= Susanne Crane =

American artist based in Minnesota

Susanne Maria Crane (born 1966) is an American artist based in Minnesota.

==Life and works==
Crane was born in Frankfurt, Germany, and moved to the United States as a small child. She grew up in La Crosse, Wisconsin, where she was active in the arts and theatre. She moved to Minneapolis in 1991.

Crane was the founder/owner of the cooperative art gallery, The Art Underground, from 1995 to 2000 which was located at 50th and Bryant in Minneapolis, Minnesota. She is known for her works in montage format, imbued with symbolic mythological images of spiritual mystical realism.
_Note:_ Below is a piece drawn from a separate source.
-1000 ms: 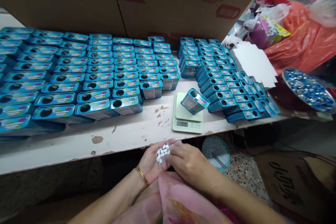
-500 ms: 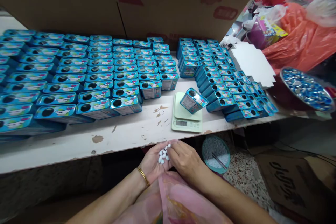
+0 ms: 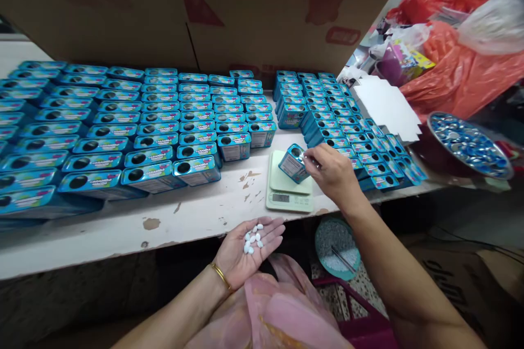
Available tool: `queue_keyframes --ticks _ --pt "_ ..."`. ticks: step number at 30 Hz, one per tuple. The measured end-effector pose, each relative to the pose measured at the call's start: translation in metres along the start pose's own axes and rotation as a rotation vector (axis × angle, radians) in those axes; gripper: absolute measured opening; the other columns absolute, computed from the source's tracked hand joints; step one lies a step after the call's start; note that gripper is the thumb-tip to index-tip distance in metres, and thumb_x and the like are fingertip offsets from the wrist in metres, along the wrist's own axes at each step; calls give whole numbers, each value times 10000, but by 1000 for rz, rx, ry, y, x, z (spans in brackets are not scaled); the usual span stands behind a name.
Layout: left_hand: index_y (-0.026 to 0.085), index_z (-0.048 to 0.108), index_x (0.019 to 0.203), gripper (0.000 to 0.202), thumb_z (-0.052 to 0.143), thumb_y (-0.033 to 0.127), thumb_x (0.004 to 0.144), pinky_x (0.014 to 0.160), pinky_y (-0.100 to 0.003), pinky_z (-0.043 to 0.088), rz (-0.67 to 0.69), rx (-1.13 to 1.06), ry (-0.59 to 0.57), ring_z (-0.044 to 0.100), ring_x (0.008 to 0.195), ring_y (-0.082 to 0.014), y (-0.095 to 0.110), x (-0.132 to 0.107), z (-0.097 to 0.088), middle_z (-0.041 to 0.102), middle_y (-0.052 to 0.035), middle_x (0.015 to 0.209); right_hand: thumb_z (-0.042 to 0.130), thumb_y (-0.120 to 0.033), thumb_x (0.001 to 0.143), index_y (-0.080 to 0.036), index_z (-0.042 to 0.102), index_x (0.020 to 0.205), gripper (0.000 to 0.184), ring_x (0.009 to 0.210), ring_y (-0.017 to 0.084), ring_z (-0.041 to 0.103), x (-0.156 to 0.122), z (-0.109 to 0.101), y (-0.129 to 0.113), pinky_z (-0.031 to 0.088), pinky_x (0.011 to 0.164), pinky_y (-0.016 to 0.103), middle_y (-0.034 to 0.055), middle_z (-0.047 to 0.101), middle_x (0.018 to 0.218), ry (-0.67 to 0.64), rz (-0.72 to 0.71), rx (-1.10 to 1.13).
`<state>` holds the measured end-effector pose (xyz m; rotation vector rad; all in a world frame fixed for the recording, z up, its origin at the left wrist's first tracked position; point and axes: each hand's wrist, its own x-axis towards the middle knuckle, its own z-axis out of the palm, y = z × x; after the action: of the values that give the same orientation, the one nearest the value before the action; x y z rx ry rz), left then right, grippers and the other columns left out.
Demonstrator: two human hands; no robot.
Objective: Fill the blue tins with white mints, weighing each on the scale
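My left hand (image 3: 245,248) lies palm up below the table edge, cupping several small white candies (image 3: 252,238). My right hand (image 3: 332,172) reaches over the pale green scale (image 3: 289,191), its fingertips pinched together at the top of the blue tin (image 3: 293,163) standing on the scale; whether a candy is between them I cannot see. The tin's top has a round hole.
Rows of like blue tins (image 3: 123,131) cover the white table (image 3: 196,218) on the left, and another block of tins (image 3: 347,131) sits right of the scale. A round tray of blue caps (image 3: 469,144) is at far right. Cardboard boxes (image 3: 245,5) stand behind. A bowl of white candies (image 3: 338,245) sits on the floor.
My right hand has left the candies in my left palm and moved up to the tin on the scale. The left hand has stayed in place, opened wider.
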<state>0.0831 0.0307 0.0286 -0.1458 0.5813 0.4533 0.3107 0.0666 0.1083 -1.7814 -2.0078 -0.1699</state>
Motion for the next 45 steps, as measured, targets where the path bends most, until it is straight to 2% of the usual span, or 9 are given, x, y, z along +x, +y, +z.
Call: queue_keyframes --ticks 8,14,19,21,25,29,36,40,45 --pt "40 550 926 219 491 166 756 944 -403 353 21 -17 49 385 1144 -304 2 -3 -9 478 -214 1190 417 -165 833 -189 536 1023 225 872 153 532 -3 5 8 408 780 280 41 590 941 131 28 168" --pt "41 546 938 226 495 164 755 939 -400 358 11 -18 62 391 1140 -303 3 -1 -12 488 -210 1181 450 -138 794 -190 587 935 204 858 190 512 -9 3 10 388 772 341 41 606 896 -76 -84 82" --pt "40 549 951 241 490 173 759 931 -397 362 21 -5 58 410 1128 -299 4 -1 -12 509 -201 1160 424 -141 815 -185 561 997 232 930 202 483 -10 -5 -6 366 809 364 61 573 993 11 -66 127" --pt "45 550 964 251 486 180 762 914 -392 376 17 4 56 450 1097 -285 3 -1 -12 543 -187 1119 432 -154 816 -179 553 1002 223 909 192 485 -22 -6 -27 378 792 343 67 566 967 -63 -115 189" --pt "75 575 844 158 479 175 769 799 -318 453 -10 -45 71 604 829 -178 -4 1 -13 650 -90 820 463 -166 800 -152 510 1046 251 784 173 478 -64 15 -79 403 702 302 66 552 870 -449 -311 241" --pt "106 562 733 127 468 179 779 701 -273 477 -48 -105 101 595 633 -110 -8 2 -15 625 -25 657 464 -144 794 -122 497 1002 212 791 176 452 -97 45 -101 398 702 298 77 522 861 -563 -249 192" --pt "59 583 860 200 452 191 787 799 -293 447 -73 -24 0 605 772 -150 -10 1 -16 643 -81 778 404 -175 831 -157 527 873 130 772 158 485 -97 37 -74 409 698 291 59 540 818 -375 -208 376" --pt "19 515 1066 351 459 217 782 913 -343 379 -70 54 7 483 1067 -252 -9 1 -18 544 -179 1119 433 -164 820 -184 537 902 134 872 161 509 -55 10 -40 410 777 294 52 564 870 -90 -26 373" --pt "24 499 1092 362 450 208 785 931 -355 372 -42 72 2 414 1131 -270 -7 -2 -17 475 -185 1207 470 -206 809 -201 569 887 127 794 162 540 -7 3 -4 432 735 299 34 587 839 96 64 288"
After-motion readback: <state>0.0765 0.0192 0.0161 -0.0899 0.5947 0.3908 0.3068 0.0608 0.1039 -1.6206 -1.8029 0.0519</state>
Her colorful acrylic paintings explore folk tales and mythology, particularly from Asian, Mexican, African and Native American history, with a dreamlike painting style.

Crane has exhibited her work for more than 20 years in Minnesota, including a "Charlie Brown Around Town" statue in 2001 in St. Paul. She works from her studio in a large historic building in Albert Lea.

She has organized a series of 18 murals in the city of Albert Lea and is an organizer of the Freeborn County Arts Initiative (formed in 2012). In 2005 Crane began to restore the Bessessen Opera House, as well as creating new venues, in Southeastern Minnesota. She teaches art at several locations in Minneapolis.